- [WORK REQUIRED]: Output only the lines of the entries that follow, starting at the one with "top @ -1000" and running down to the one with "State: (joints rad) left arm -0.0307", both included and unchanged.

-------

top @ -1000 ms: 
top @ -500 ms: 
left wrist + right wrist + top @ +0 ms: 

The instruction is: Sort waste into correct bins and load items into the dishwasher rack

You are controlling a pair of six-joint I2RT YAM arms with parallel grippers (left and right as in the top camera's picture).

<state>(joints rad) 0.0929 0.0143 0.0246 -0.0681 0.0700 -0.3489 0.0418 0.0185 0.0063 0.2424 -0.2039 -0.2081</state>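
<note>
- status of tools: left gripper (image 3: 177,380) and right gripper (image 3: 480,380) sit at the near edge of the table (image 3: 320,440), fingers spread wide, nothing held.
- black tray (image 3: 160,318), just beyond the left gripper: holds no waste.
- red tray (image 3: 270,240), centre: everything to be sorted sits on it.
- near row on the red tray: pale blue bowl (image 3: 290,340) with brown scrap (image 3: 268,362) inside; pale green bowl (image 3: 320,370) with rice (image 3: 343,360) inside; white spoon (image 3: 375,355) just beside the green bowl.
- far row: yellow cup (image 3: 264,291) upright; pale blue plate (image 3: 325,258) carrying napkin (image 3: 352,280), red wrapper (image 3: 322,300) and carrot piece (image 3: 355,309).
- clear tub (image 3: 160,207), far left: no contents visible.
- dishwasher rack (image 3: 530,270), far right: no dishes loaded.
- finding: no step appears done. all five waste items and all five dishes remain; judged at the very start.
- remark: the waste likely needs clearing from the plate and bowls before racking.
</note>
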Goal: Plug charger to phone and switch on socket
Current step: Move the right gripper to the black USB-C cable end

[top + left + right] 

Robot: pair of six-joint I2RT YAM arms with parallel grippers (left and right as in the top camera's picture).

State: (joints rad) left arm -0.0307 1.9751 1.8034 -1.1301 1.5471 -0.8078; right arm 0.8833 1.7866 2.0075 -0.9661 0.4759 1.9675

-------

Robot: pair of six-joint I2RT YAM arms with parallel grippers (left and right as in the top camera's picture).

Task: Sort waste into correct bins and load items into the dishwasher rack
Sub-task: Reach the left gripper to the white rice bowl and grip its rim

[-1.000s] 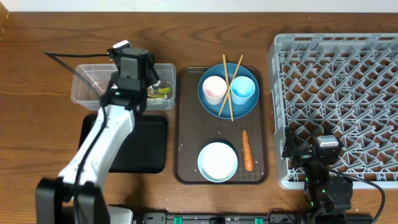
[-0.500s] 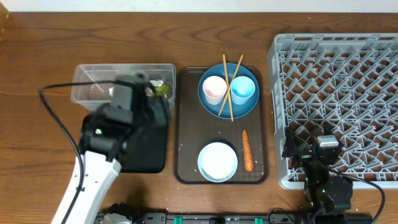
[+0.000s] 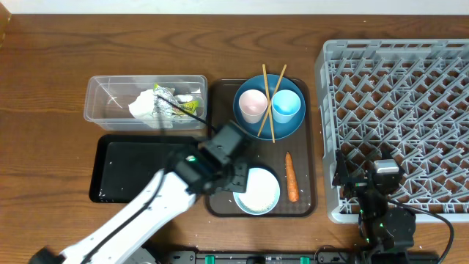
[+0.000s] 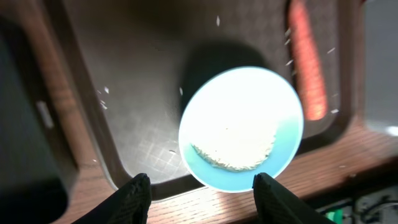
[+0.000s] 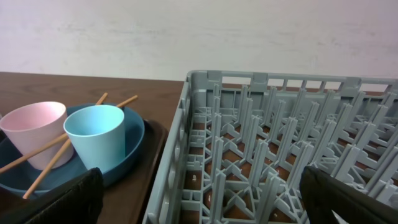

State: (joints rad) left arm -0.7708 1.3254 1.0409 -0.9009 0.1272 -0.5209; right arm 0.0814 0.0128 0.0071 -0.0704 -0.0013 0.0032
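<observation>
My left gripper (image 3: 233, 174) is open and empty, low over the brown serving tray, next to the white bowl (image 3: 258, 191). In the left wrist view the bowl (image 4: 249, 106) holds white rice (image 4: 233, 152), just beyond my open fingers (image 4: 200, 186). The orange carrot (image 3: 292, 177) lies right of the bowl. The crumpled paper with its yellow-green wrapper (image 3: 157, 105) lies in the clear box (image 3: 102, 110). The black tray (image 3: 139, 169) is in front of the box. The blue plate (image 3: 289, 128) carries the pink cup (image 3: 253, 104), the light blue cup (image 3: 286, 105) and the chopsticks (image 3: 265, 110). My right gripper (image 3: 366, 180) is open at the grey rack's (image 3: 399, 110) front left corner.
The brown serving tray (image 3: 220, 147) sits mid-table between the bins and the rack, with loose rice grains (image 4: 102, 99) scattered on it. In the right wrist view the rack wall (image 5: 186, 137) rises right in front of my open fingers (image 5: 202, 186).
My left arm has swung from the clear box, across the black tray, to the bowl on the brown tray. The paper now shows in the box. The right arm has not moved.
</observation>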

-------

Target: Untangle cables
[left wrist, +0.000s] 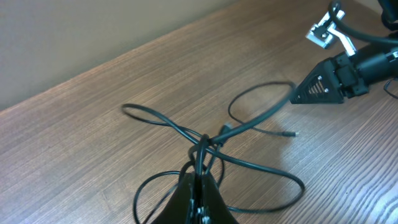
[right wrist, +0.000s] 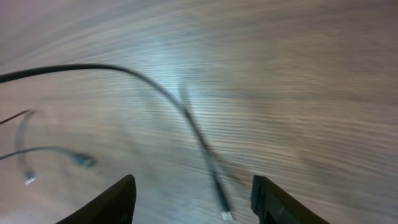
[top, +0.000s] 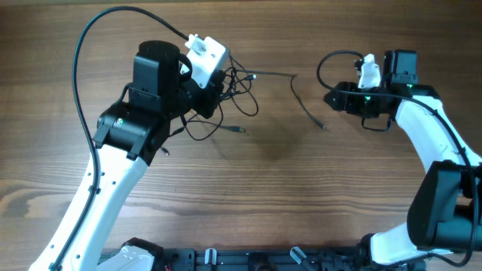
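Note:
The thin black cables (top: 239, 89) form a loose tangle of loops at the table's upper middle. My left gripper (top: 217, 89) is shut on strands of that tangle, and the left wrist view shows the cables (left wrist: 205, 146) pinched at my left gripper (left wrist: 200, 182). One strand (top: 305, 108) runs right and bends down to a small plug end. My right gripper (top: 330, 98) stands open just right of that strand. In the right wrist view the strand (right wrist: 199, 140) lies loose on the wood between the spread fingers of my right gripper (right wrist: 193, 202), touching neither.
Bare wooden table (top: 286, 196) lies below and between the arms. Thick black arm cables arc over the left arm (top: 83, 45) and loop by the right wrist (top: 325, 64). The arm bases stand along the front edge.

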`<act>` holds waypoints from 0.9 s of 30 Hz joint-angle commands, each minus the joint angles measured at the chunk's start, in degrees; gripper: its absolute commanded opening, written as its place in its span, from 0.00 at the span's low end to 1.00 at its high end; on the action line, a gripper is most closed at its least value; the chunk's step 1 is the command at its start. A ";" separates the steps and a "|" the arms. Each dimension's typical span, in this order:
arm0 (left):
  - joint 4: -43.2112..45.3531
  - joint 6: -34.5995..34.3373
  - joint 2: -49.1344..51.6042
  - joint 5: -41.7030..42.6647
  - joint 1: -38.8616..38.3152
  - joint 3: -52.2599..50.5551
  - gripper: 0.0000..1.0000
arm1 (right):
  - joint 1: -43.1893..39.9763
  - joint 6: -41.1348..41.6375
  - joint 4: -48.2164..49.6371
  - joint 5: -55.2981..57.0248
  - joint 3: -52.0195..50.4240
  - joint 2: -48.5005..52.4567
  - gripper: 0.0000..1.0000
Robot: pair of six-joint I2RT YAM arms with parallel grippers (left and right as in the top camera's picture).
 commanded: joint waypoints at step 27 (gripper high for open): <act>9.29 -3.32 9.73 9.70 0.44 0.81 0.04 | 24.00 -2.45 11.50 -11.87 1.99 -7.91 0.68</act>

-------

- [OUTPUT FOR THIS TASK]:
top @ -1000 ms: 
top @ -500 ms: 
left wrist + right wrist + top @ +0 ms: 

The instruction is: Sort waste into correct bins and load items into the dishwasher rack

You are controlling a pair of six-joint I2RT YAM arms with parallel grippers (left and right as in the top camera's picture).

<state>(joints rad) 0.0929 0.0143 0.0246 -0.0681 0.0700 -0.3489 0.0418 0.0185 0.0063 0.2424 -0.2039 -0.2081</state>
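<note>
- status of tools: left gripper (image 3: 177,380) and right gripper (image 3: 480,380) sit at the near edge of the table (image 3: 320,440), fingers spread wide, nothing held.
- black tray (image 3: 160,318), just beyond the left gripper: holds no waste.
- red tray (image 3: 270,240), centre: everything to be sorted sits on it.
- near row on the red tray: pale blue bowl (image 3: 290,340) with brown scrap (image 3: 268,362) inside; pale green bowl (image 3: 320,370) with rice (image 3: 343,360) inside; white spoon (image 3: 375,355) just beside the green bowl.
- far row: yellow cup (image 3: 264,291) upright; pale blue plate (image 3: 325,258) carrying napkin (image 3: 352,280), red wrapper (image 3: 322,300) and carrot piece (image 3: 355,309).
- clear tub (image 3: 160,207), far left: no contents visible.
- dishwasher rack (image 3: 530,270), far right: no dishes loaded.
- finding: no step appears done. all five waste items and all five dishes remain; judged at the very start.
- remark: the waste likely needs clearing from the plate and bowls before racking.
</note>
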Goal: Plug charger to phone and switch on socket
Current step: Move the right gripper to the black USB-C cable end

[top + left + right] 

Robot: pair of six-joint I2RT YAM arms with parallel grippers (left and right as in the top camera's picture).

State: (joints rad) left arm -0.0307 1.9751 1.8034 -1.1301 1.5471 -0.8078; right arm 0.8833 1.7866 2.0075 -0.9661 0.4759 1.9675

None of the exercise remains to be done.